**What to produce:** Exact wording is required: give all the records again, minus the pictures.
═══ Data records
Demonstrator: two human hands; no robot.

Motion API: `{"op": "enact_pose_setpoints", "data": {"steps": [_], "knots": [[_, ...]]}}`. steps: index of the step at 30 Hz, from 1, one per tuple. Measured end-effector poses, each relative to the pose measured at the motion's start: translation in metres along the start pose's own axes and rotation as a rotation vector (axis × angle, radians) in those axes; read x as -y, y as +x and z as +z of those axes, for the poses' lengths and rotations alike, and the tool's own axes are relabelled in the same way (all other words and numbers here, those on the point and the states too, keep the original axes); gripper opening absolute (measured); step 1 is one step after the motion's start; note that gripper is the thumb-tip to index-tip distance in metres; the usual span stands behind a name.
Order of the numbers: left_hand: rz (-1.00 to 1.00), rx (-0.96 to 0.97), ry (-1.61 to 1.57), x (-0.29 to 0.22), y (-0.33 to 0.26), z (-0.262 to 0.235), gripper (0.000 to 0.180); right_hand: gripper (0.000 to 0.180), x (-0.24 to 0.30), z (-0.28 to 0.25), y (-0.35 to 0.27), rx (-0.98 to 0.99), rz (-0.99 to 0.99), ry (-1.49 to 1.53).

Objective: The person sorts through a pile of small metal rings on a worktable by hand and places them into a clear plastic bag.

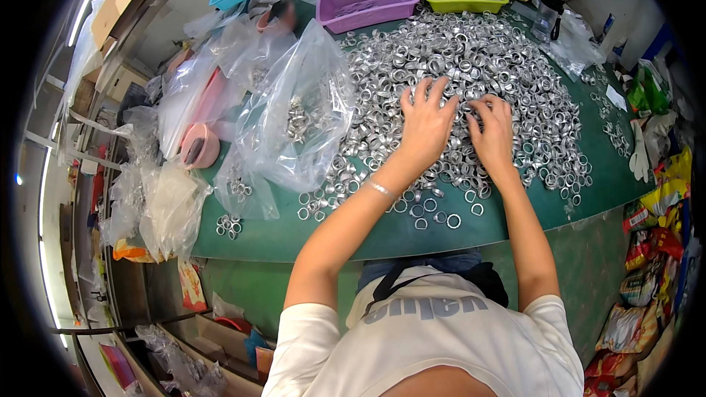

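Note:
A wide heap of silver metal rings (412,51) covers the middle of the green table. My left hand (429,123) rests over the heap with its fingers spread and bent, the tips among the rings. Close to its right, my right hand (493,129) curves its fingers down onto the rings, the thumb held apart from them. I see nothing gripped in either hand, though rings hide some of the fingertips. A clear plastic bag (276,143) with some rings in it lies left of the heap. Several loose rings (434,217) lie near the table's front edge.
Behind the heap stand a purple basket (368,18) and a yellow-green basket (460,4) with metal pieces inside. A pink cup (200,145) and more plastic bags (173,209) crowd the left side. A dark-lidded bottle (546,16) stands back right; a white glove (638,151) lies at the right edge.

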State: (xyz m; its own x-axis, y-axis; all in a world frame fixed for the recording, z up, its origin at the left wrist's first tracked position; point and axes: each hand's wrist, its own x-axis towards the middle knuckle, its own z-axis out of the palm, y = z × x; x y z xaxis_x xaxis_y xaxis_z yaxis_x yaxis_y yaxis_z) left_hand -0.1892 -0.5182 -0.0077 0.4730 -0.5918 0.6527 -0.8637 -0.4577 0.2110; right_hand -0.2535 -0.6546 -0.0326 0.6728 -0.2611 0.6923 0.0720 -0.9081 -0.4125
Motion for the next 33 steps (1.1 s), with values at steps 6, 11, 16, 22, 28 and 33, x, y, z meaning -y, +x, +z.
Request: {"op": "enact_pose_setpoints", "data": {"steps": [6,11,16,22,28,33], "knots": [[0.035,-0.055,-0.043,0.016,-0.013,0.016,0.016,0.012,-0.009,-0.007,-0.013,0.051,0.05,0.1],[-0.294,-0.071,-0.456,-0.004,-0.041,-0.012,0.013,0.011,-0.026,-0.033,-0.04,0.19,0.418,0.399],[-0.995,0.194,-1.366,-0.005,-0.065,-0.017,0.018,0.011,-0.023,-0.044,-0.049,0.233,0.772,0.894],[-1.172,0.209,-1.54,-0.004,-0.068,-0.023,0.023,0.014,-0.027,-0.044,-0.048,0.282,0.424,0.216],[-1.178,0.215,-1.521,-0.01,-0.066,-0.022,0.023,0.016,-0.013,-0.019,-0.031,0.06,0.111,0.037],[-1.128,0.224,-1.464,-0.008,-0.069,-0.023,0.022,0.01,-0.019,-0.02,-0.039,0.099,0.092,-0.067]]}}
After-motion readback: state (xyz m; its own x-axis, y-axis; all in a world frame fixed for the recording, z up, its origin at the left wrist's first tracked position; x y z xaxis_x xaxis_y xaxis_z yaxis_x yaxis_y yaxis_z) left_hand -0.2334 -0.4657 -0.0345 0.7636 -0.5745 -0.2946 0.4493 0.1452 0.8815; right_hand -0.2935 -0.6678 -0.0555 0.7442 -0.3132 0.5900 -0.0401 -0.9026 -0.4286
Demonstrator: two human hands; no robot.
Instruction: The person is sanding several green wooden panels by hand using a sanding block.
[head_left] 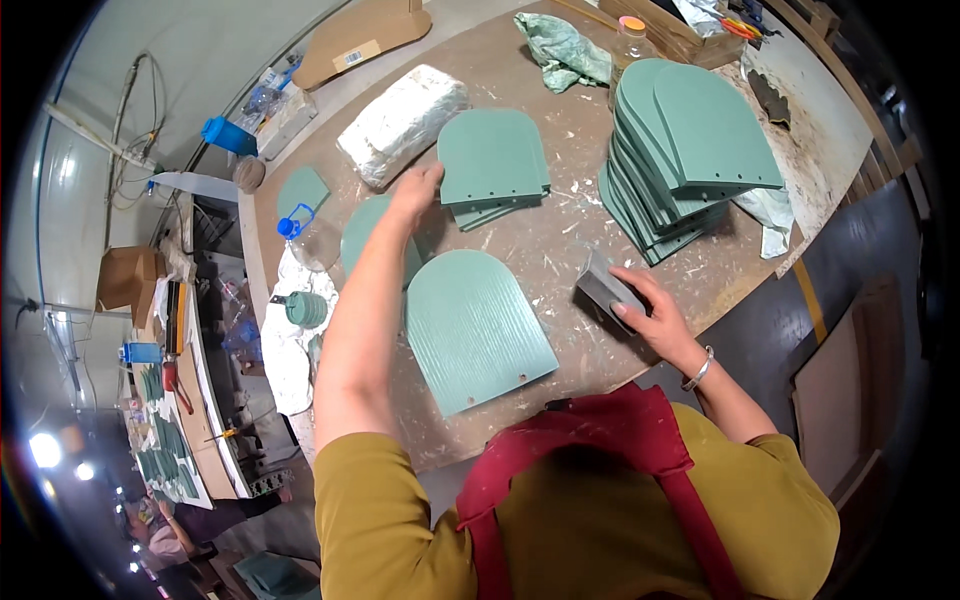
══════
**Finished task:**
Demonstrator: two human hands; no robot.

Motion API: `{"op": "enact_pose_setpoints", "data": {"steps": [_], "knots": [[_, ...]]}}`. steps: index of the step at 30 Hz, from 1, one per tuple. Measured end-effector poses, each relative to the pose measured at the motion's start: translation in metres along the start pose's own axes and rotation as a rotation vector (axis × angle, radians) in those axes; read x as -y, y as +x and z as +z of those axes, for the poses' lengths and rotations alike, and the tool's own axes are relabelled in the same way (all other words and numbers here, those on the point and the states too, keep the original axes); gripper opening absolute (measured); step 1 is one step after the motion's start; note that gripper is the thumb-tip to index-tip distance in metres; the usual span stands behind a name.
Order of the numbers: left_hand: rz (-1.00 to 1.00), rx (-0.96 to 0.97), ry (-1.61 to 1.57), x (-0.29 to 0.22), y (-0.33 to 0.26), z (-0.262 to 0.235), gripper (0.000 to 0.180); right_hand: gripper (0.000 to 0.180), x (-0.24 to 0.30), z (-0.28 to 0.25), y (-0.35 to 0.27), rx (-0.98 to 0.99), rz (-0.99 to 0.99), ry (-1.49 to 1.53).

Objective: The person sorts through a pile of small metal rings on a worktable by hand and places them into a clear plastic bag.


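Note:
A wide heap of silver metal rings (412,51) covers the middle of the green table. My left hand (429,123) rests over the heap with its fingers spread and bent, the tips among the rings. Close to its right, my right hand (493,129) curves its fingers down onto the rings, the thumb held apart from them. I see nothing gripped in either hand, though rings hide some of the fingertips. A clear plastic bag (276,143) with some rings in it lies left of the heap. Several loose rings (434,217) lie near the table's front edge.
Behind the heap stand a purple basket (368,18) and a yellow-green basket (460,4) with metal pieces inside. A pink cup (200,145) and more plastic bags (173,209) crowd the left side. A dark-lidded bottle (546,16) stands back right; a white glove (638,151) lies at the right edge.
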
State: (xyz m; its own x-axis, y-axis; all in a world frame fixed for the recording, z up, its origin at the left wrist's first tracked position; point and axes: each hand's wrist, its own x-axis towards the middle knuckle, its own z-axis out of the palm, y = z × x; x y z xaxis_x xaxis_y xaxis_z yaxis_x yaxis_y yaxis_z) left_hand -0.1892 -0.5182 -0.0077 0.4730 -0.5918 0.6527 -0.8637 -0.4577 0.2110; right_hand -0.2535 -0.6546 -0.0326 0.6728 -0.2611 0.6923 0.0720 -0.9081 -0.4125
Motion for the next 33 steps (1.1 s), with values at steps 6, 11, 16, 22, 28 and 33, x, y, z meaning -y, +x, +z.
Request: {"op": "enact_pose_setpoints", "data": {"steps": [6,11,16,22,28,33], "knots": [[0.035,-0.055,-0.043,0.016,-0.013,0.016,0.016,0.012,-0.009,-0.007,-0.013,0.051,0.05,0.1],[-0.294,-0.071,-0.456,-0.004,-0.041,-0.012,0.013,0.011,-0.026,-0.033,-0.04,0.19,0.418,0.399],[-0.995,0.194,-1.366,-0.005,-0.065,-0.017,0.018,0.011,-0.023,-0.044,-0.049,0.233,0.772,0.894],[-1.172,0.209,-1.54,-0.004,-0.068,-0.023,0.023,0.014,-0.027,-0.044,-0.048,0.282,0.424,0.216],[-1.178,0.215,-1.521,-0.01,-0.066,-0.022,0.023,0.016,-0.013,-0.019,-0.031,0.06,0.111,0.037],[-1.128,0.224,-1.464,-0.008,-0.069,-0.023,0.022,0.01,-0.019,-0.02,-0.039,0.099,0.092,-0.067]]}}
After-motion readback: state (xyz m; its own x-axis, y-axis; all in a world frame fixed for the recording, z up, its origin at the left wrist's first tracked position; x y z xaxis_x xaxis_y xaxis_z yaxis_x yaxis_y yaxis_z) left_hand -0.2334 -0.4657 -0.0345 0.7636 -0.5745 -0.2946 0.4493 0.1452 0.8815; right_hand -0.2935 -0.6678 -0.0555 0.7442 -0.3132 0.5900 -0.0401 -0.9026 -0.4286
Demonstrator: two human hands; no robot.
Instruction: The person is sanding several green wooden panels by hand using a sanding block.
[head_left] 

No additional response is required.